Dopo quattro giorni in ostaggio, le ragazze sono tornate in libertà: subito dopo il rilascio, sono state portate nel palazzo del governo locale: «Sono tutte in buona salute», ha annunciato il governatore

Erano state rapite venerdì 26 febbraio da una scuola dello stato settentrionale di Zamfara, in Nigeria. Questa mattina, il governatore locale Bello Matawalle ha annunciato la liberazione delle 279 studentesse. «Ho avviato un negoziato – ha detto Matawalle ai microfoni di Al Jazeera – che si è concluso positivamente. Non è stato pagato nessun riscatto. Ho insistito affinché non si desse nulla ai rapitori».
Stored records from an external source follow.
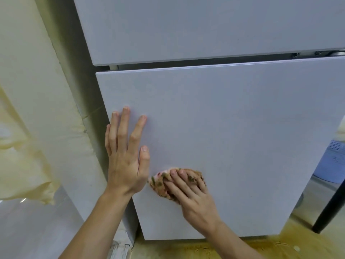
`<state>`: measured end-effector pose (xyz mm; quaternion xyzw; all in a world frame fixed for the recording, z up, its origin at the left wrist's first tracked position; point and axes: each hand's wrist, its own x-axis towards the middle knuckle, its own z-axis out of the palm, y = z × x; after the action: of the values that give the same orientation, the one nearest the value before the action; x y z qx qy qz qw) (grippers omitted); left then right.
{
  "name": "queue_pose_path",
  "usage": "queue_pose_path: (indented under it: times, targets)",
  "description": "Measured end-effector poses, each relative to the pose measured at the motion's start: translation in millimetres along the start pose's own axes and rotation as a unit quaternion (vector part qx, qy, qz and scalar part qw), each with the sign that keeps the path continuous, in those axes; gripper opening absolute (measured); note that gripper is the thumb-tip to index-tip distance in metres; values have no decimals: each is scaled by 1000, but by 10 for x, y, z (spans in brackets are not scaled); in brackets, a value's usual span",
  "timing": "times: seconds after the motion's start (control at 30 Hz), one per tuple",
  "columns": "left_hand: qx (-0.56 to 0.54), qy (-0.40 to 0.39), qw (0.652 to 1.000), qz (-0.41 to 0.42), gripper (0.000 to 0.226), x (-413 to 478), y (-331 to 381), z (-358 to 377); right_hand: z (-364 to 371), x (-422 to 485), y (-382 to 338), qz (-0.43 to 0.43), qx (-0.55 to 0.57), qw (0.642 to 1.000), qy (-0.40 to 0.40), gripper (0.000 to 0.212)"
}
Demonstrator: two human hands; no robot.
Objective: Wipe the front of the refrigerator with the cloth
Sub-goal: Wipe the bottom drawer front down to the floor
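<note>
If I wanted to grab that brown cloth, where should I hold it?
Probably pinch the bunched end of the cloth poking out left of the right hand, coming from the left. The rest is pressed flat on the fridge door under that hand.

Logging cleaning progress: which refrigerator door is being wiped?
The lower door: the right hand presses the cloth against it. The upper door has no hand on it.

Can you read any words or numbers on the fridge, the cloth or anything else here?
None can be read in this picture.
The refrigerator: both doors are plain, with no brand, label or number showing.
The cloth: only a brown and green pattern, no words.
The white appliance at the right edge: faint marks under its vents, too blurred to read.
</note>
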<state>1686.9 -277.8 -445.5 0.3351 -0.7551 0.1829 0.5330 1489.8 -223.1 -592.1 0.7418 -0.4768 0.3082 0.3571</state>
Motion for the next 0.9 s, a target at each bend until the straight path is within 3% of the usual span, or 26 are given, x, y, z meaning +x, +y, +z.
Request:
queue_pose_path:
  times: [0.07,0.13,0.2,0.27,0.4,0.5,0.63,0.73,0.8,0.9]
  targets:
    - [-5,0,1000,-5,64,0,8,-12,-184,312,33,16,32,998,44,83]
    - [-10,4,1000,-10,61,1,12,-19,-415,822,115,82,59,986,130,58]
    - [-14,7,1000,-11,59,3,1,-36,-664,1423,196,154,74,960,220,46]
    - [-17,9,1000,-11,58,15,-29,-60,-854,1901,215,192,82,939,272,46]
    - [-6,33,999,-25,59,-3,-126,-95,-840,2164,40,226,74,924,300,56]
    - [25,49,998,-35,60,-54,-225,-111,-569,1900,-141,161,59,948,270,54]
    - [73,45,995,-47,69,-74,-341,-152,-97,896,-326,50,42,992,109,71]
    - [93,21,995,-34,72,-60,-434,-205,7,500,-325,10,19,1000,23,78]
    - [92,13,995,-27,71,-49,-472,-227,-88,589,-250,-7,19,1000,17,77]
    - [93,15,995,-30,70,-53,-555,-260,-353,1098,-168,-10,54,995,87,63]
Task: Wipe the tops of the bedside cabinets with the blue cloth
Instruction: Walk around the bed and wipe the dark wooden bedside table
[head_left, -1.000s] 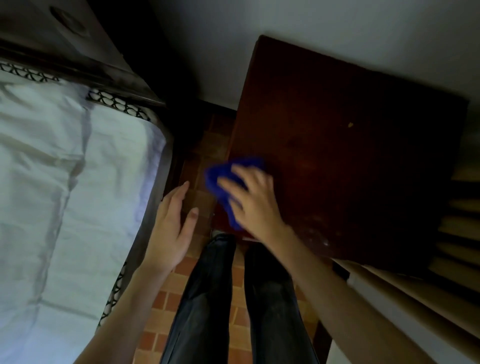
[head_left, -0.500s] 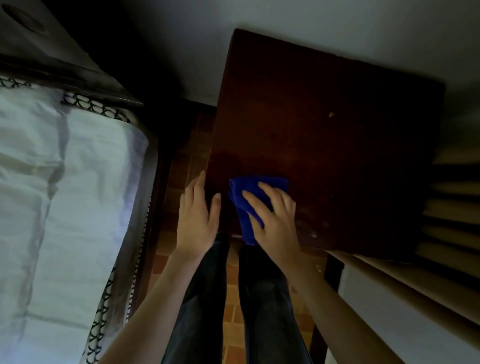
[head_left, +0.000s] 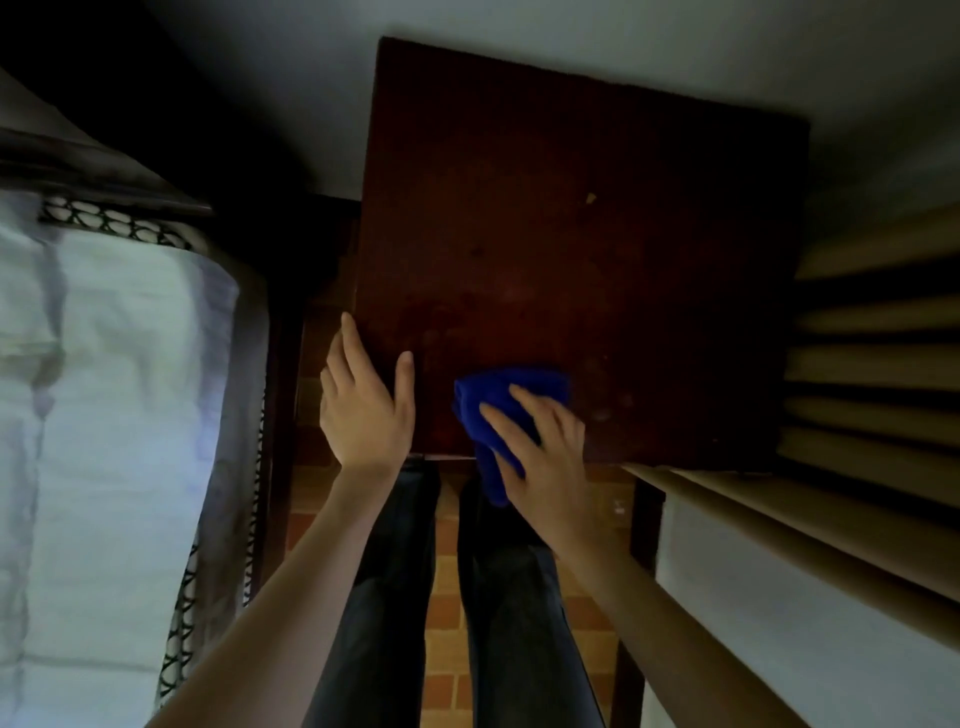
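At lower centre, on the bedside cabinet's (head_left: 571, 234) front edge, right grip (head_left: 545, 457) presses the blue cloth (head_left: 493, 395) with flat spread fingers, one end overhanging; left grip (head_left: 363, 410) released, flat at its lower-left corner.

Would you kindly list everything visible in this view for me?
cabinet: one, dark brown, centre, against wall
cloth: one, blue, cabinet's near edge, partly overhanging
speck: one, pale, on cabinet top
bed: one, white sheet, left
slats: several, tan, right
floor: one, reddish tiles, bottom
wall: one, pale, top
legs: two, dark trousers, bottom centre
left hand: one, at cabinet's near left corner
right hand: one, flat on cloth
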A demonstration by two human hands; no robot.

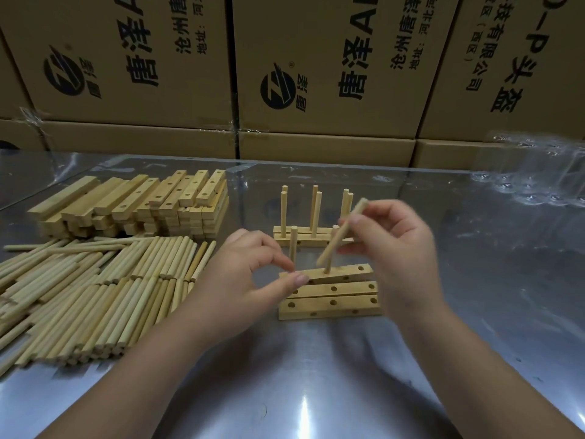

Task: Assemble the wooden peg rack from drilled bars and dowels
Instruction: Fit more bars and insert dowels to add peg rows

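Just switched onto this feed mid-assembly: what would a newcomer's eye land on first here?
The right hand, centre, pinches a tilted dowel above the top drilled bar, whose left end the left hand grips. Behind them stands a pegged rack; a dowel pile and stacked bars lie at left.

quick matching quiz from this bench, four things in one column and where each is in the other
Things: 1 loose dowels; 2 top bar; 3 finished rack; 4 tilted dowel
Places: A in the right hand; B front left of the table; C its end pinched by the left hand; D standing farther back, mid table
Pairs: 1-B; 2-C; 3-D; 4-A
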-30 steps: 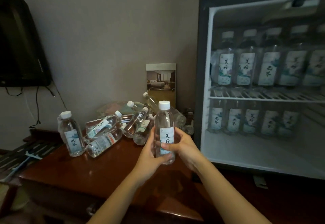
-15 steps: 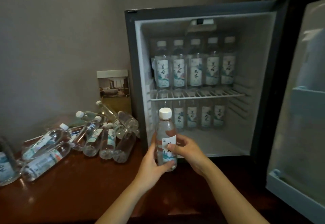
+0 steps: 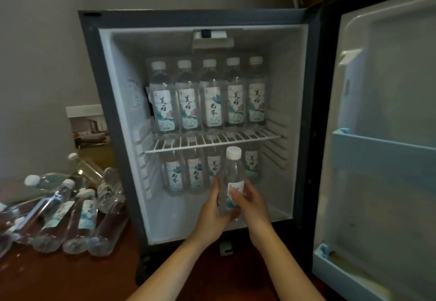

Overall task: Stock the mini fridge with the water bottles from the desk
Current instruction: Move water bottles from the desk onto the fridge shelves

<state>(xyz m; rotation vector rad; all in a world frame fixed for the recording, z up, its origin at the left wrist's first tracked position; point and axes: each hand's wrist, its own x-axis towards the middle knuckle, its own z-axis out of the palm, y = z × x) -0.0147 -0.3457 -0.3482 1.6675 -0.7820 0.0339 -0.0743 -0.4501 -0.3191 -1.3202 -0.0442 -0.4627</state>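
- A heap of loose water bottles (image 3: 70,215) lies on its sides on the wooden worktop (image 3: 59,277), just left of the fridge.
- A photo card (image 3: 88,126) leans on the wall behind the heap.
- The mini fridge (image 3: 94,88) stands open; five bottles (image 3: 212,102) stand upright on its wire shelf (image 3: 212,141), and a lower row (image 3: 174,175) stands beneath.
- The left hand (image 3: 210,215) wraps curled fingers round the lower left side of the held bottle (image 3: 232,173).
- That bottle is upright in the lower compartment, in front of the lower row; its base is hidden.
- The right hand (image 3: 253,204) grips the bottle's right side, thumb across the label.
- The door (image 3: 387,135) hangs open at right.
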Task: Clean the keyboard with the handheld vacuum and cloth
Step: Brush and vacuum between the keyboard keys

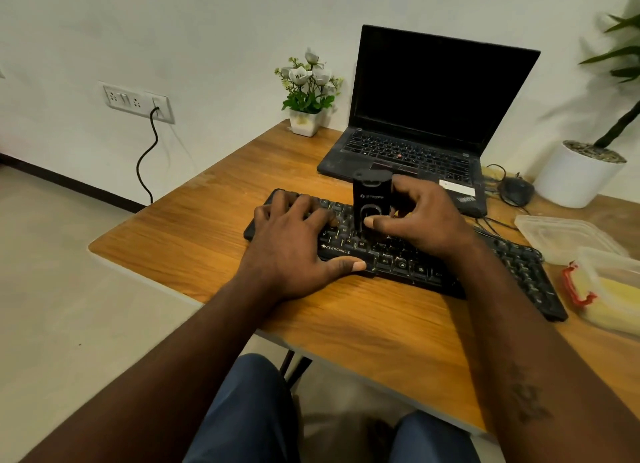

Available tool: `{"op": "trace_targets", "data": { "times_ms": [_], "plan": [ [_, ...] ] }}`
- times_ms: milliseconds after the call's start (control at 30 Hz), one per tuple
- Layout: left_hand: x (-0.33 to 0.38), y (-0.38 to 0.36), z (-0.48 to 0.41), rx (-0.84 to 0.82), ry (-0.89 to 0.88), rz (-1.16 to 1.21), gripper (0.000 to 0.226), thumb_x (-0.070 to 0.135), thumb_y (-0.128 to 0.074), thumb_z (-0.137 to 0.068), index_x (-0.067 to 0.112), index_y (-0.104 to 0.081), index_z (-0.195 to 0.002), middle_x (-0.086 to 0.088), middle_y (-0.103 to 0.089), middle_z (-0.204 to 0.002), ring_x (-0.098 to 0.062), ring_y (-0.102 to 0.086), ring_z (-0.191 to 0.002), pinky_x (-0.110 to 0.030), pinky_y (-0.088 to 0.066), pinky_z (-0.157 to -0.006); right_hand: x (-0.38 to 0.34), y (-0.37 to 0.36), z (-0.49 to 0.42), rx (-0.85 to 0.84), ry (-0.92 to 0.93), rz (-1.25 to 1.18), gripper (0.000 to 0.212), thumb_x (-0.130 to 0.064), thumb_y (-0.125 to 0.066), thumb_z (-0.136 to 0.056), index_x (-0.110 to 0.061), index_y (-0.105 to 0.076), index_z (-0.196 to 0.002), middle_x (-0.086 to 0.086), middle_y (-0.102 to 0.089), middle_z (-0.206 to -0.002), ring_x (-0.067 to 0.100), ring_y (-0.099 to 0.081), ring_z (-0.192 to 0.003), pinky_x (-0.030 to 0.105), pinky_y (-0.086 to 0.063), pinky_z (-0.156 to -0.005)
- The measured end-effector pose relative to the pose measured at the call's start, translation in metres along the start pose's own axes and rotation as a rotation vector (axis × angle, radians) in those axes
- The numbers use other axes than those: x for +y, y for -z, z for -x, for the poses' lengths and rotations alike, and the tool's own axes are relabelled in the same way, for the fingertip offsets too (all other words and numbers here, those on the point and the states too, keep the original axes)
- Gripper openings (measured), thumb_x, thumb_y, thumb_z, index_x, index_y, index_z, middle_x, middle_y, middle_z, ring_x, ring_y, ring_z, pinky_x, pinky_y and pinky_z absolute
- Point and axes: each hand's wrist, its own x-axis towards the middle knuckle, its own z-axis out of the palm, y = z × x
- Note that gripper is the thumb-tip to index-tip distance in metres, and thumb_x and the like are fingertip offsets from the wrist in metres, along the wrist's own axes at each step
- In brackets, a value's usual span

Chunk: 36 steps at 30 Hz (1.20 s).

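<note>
- Black keyboard [398, 263] lies slantwise on wooden tabletop [194, 251], in front of the laptop [419, 123].
- Left grip [298, 244] lies flat on the keyboard's left part, fingers spread and straight over the keys, thumb on the front edge; holds nothing.
- Right grip [427, 220] is curled round the handheld vacuum [372, 197], thumb across its front, fingers behind.
- Vacuum is black, upright, lower end on the keys around mid-keyboard, just right of the left grip's fingertips.
- Laptop is open, screen dark, touching or just behind the keyboard's far edge.
- Black mouse [516, 189] sits right of the laptop with loose cables.
- Clear lidded container [568, 235] at right; nearer one, red-clip container [613, 289], has yellow material inside, cannot tell if cloth.
- Small flower pot [306, 118] at the tabletop's far corner; white planter [581, 182] far right.
- Wall socket [138, 101] with black cable [149, 151] hanging down.
</note>
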Motion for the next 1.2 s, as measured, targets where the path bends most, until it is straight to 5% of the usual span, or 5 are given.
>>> {"op": "trace_targets", "data": {
  "times_ms": [233,467,667,867,1200],
  "plan": [
    [0.001,0.0,-0.001,-0.014,0.01,0.003,0.099,0.103,-0.026,-0.07,0.035,-0.053,-0.138,0.005,-0.047,-0.136,-0.023,-0.028,-0.132,-0.051,-0.031,-0.106,-0.004,-0.012,-0.006,0.119,0.1,0.192,0.035,-0.025,-0.086,-0.082,-0.024,-0.071,-0.114,-0.018,-0.069,-0.094,-0.005,-0.064,-0.088,0.006,-0.044,-0.069],
    [0.001,0.0,0.0,-0.011,0.005,0.001,0.098,0.102,-0.027,-0.072,0.034,-0.054,-0.138,0.004,-0.048,-0.135,-0.021,-0.028,-0.13,-0.051,-0.032,-0.106,-0.007,0.004,0.002,-0.129,0.036,-0.038,0.034,-0.028,-0.085,-0.08,-0.03,-0.074,-0.112,0.007,-0.074,-0.094,0.031,-0.069,-0.085,0.045,-0.059,-0.075],
    [0.001,0.0,0.001,0.001,0.005,0.016,0.095,0.102,-0.031,-0.073,0.035,-0.054,-0.137,0.006,-0.048,-0.134,-0.021,-0.028,-0.131,-0.052,-0.031,-0.108,0.0,-0.006,-0.006,0.252,-0.001,0.231,0.042,-0.027,-0.087,-0.08,-0.023,-0.072,-0.119,-0.014,-0.071,-0.096,0.005,-0.067,-0.083,0.025,-0.056,-0.072],
    [0.0,0.0,0.001,-0.002,0.003,0.018,0.095,0.102,-0.03,-0.072,0.037,-0.054,-0.136,0.007,-0.048,-0.135,-0.02,-0.029,-0.131,-0.051,-0.031,-0.108,0.003,0.009,0.003,-0.136,-0.028,-0.074,0.037,-0.022,-0.087,-0.082,-0.013,-0.072,-0.114,0.019,-0.071,-0.1,0.041,-0.068,-0.09,0.057,-0.059,-0.078],
    [0.0,-0.002,0.002,0.015,0.004,0.008,0.096,0.103,-0.028,-0.072,0.036,-0.056,-0.135,0.006,-0.05,-0.134,-0.021,-0.031,-0.13,-0.051,-0.033,-0.105,-0.007,-0.009,-0.001,0.027,0.047,0.02,0.031,-0.023,-0.087,-0.081,-0.026,-0.073,-0.109,-0.002,-0.07,-0.082,0.019,-0.068,-0.074,0.035,-0.058,-0.065]
  ]
}}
Il rilascio delle ragazze, prese in ostaggio dal collegio della cittadina di Jangebe, è avvenuto all’alba del 2 marzo. Subito dopo la liberazione, le studentesse sono state portate nei locali del palazzo di governo di Zamfara. «Sono felice di annunciare che le ragazze sono in buona salute», ha detto il governatore. In un primo momento si era parlato di 317 studentesse, ma oggi le autorità confermano che si tratta di 279 ragazze. Nessuna dichiarazione invece sull’identità dei rapitori e cosa volessero fare dopo il rapimento con il gruppo di ragazze.